With the one stroke of orchestrating the 9/11 attacks in New York, Osama bin Laden and al-Qaida forever changed the way we experience air travel — precipitating the introduction of technology and layers of security at airports that hitherto did not exist. Now a new wave of terrorist fighters, inspired by the success of the Islamic State (ISIS) in Syria and Iraq, are threatening to alter our experience of iconic cities. After the attacks in Paris and Sydney this year, gunmen attacked the National Bardo Museum in Tunis, known to be frequented by tourists, killing 19 people including five Japanese, four Italians and two French nationals.
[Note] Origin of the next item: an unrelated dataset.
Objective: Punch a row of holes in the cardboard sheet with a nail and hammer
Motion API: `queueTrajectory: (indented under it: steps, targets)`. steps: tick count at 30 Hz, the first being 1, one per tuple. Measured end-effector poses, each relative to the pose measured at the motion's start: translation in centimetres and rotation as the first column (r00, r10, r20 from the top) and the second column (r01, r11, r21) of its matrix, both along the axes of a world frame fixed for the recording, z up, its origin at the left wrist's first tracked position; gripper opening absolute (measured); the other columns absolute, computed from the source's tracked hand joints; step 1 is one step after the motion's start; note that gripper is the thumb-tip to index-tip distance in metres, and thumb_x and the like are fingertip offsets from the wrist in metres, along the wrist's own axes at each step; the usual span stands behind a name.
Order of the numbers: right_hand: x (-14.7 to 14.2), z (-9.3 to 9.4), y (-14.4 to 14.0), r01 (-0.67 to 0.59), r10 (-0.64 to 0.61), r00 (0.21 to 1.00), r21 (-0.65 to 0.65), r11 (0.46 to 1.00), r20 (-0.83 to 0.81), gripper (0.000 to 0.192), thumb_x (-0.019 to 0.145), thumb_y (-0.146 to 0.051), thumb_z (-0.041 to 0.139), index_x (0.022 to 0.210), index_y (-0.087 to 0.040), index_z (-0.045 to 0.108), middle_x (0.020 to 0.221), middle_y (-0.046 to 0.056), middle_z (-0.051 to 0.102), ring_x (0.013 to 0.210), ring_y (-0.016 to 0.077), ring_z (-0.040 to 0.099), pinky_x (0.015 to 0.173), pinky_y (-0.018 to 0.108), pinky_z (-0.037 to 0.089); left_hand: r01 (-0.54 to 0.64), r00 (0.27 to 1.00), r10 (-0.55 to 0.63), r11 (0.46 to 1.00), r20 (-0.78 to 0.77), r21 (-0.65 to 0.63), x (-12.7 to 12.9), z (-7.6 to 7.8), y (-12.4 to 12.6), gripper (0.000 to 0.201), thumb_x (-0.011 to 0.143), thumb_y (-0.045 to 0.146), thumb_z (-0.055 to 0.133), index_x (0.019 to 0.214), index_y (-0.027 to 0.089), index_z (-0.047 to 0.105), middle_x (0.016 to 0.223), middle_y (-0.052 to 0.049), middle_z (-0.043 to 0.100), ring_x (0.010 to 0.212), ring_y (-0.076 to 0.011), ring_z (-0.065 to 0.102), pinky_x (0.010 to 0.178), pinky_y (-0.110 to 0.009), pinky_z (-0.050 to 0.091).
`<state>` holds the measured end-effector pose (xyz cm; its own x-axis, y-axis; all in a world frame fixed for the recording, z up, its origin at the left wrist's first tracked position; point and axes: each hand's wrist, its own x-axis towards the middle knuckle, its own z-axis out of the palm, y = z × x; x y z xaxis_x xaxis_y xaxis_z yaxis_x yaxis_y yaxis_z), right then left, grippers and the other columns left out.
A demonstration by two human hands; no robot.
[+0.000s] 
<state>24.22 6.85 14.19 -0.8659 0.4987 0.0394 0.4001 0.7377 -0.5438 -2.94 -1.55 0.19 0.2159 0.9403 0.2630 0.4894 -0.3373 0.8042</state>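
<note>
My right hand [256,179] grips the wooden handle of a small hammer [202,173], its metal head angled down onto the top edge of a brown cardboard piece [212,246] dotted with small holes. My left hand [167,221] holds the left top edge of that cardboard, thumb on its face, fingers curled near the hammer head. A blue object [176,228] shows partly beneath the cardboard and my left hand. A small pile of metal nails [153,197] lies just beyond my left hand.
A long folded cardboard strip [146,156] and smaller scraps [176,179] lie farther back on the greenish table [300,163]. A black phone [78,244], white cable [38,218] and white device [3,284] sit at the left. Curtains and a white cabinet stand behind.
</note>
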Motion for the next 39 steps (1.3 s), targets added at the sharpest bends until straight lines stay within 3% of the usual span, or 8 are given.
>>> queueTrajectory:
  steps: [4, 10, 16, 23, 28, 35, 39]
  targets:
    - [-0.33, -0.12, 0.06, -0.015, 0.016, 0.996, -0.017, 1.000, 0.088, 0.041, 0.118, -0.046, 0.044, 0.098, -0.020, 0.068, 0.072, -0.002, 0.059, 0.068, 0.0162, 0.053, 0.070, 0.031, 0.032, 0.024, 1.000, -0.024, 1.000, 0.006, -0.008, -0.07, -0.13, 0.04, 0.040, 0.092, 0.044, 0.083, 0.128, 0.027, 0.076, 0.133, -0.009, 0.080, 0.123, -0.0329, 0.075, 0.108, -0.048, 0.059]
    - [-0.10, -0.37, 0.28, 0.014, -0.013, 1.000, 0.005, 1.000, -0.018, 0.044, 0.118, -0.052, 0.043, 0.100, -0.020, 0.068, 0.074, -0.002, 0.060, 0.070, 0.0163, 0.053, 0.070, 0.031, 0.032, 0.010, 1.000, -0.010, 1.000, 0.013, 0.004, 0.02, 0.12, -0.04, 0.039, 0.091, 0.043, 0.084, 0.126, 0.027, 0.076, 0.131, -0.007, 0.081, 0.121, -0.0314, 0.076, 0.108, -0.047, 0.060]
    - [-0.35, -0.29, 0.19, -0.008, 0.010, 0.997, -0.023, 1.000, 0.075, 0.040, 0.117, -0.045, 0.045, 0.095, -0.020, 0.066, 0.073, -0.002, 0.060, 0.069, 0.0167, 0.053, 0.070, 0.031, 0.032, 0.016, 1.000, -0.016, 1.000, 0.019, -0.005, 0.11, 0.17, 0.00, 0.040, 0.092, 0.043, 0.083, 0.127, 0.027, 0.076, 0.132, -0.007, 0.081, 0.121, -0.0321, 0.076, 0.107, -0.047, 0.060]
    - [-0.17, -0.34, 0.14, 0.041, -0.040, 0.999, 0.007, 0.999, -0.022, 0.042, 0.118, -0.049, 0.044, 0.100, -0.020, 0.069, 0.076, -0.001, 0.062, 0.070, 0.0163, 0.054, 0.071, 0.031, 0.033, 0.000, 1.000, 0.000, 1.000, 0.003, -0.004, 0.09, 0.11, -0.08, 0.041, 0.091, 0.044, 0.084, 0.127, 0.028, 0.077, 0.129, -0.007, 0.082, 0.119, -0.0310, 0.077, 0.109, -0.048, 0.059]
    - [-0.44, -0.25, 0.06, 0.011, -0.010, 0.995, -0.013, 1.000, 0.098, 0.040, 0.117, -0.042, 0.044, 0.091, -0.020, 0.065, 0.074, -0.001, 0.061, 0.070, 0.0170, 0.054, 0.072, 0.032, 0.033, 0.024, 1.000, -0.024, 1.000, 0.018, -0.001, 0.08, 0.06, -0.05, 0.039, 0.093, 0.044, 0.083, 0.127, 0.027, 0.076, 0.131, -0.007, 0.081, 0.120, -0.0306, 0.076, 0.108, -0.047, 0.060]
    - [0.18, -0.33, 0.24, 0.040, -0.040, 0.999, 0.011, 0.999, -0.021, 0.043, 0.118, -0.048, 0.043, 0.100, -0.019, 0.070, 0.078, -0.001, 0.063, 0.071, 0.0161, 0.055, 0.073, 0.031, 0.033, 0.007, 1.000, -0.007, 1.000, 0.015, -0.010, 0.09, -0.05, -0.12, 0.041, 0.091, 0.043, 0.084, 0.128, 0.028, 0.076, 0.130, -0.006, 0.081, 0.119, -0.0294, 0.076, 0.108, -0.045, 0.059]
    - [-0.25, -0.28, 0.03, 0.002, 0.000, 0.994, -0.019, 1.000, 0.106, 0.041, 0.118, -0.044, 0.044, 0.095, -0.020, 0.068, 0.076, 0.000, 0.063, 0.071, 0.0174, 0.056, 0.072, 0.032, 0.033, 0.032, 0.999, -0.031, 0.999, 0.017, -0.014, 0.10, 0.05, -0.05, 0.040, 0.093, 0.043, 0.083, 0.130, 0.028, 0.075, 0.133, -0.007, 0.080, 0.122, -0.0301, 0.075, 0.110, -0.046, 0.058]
As with most terrorist attacks, this incident is freighted with both local and international portents. The new government in Tunisia has been battling Islamists for a while and the latter have decided to hurt the regime economically by targeting tourists. Militants typically stage such dramatic attacks to elicit a hardline State response in order to polarise populations and attract recruits. It is not clear if ISIS is behind the attack but Tunisia has been a major source of fighters for ISIS. (ISIS claimed responsibility for the attack, according to a news break after this article went to press)
Around 2,400 of its nationals were fighting in Syria alone last year, according to the country’s interior minister. Tunisia is likely to see a long-drawn tussle with radical Islamists but other nations will be alarmed at the tactics of deliberately targeting foreigners, a measure used with devastating effect during the 26/11 Mumbai attacks in 2008 by the Lashar-e-Taiba. These strategies could spread further afield, as the attacks in Paris and Sydney show. They need not be explicitly led by ISIS, which is now essentially a brand that international fighters want to identify with. Like al-Qaida at the height of its notoriety in the mid noughties, ISIS does not exercise centralised control; it merely provides the inspiration and the tactical template for groups of misguided and disaffected youth in various contexts to attack the West, which they perceive to be anti-Islamic.
What confounds observers is the very elective character of terrorist recruitment. Anthropologists suggest that fighters are prompted by a deep alienation from the society they live in, a subsequent consolidation of religious identity, the camaraderie that peers and social media provide and a rare accidental moment of reckoning that translates into violent purpose. It is, no wonder, a phenomenon that is nearly impossible to predict.